_YOUR ASSIGNMENT_:
Stop after the line containing "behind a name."; retype every line of the data before it exactly, starting from the first.

_DATA SHOWN_:
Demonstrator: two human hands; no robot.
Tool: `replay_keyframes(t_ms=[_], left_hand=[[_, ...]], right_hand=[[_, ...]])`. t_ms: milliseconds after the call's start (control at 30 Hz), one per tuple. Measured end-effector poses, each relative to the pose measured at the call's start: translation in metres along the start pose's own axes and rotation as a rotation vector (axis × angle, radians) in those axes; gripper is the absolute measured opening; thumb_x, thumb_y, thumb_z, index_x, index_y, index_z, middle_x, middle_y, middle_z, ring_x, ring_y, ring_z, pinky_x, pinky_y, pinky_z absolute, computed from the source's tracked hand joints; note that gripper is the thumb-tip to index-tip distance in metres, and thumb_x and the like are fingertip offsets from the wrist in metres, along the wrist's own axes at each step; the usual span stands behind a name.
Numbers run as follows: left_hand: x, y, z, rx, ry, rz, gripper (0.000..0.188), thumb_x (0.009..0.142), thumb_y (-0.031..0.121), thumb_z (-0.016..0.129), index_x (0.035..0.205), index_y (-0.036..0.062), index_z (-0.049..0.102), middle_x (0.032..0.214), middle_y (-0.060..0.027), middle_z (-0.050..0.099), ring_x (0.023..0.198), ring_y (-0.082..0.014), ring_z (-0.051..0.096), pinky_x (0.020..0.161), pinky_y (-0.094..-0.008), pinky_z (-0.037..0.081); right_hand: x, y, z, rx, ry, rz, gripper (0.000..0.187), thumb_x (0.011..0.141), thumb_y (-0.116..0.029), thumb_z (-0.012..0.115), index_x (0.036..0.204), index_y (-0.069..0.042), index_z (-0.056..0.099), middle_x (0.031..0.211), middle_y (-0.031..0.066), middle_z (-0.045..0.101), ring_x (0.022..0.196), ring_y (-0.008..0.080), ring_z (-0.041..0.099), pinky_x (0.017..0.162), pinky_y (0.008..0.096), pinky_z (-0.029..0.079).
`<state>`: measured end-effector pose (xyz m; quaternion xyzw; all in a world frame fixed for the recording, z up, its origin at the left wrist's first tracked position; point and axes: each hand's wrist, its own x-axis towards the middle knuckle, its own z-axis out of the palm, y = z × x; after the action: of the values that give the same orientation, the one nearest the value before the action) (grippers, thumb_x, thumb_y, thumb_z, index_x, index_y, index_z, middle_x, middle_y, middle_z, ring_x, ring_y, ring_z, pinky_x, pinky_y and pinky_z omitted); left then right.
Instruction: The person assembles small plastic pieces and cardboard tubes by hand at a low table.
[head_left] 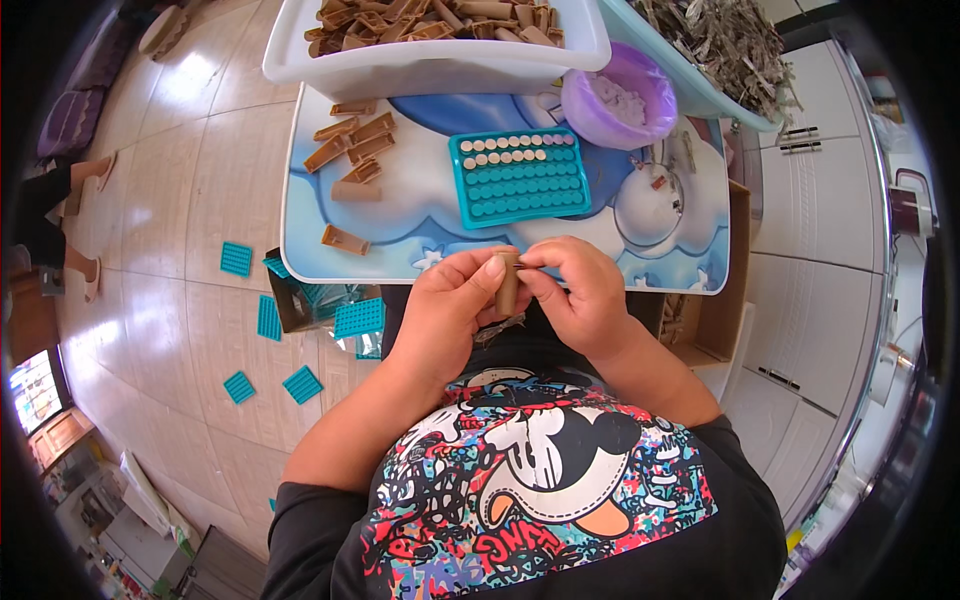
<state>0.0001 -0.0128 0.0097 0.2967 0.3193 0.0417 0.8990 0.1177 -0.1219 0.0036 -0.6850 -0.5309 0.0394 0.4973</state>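
Note:
My left hand [452,298] is closed around a brown, hollow-looking plastic piece [508,292], held upright over the table's near edge with the thumb on its upper part. The fingertips of my right hand [578,292] are pinched together against the piece's upper right side; anything small between them cannot be made out. Just beyond my hands lies a teal tray [528,207] with rows of round spots. Pale round discs [505,157] sit in its two far rows. Several loose brown pieces [345,240] lie on the table to the left.
A white bin [430,75] heaped with brown pieces stands at the far side. Beside it are a lined purple bowl [620,115] and a light blue tub [690,70] of grey-brown strips. Teal trays [302,384] lie on the floor; a person's legs [60,220] show at left.

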Motion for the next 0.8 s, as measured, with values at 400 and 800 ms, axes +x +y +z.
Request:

_ANSWER SECTION_:
Demonstrator: two human hands; no robot.
Tool: `replay_keyframes(t_ms=[_], left_hand=[[_, ...]], right_hand=[[_, ...]])`. t_ms: milliseconds after the call's start (control at 30 Hz), one per tuple. Measured end-effector poses, each relative to the pose measured at the call's start: translation in metres along the start pose's own axes and rotation as a rotation vector (axis × angle, radians) in those axes; gripper is the absolute measured opening; thumb_x, thumb_y, thumb_z, index_x, index_y, index_z, middle_x, middle_y, middle_z, ring_x, ring_y, ring_z, pinky_x, pinky_y, pinky_z absolute, computed from the source's tracked hand joints; note that gripper is the thumb-tip to index-tip distance in metres, and thumb_x and the like are fingertip offsets from the wrist in metres, along the wrist's own axes at each step; the usual span stands behind a name.

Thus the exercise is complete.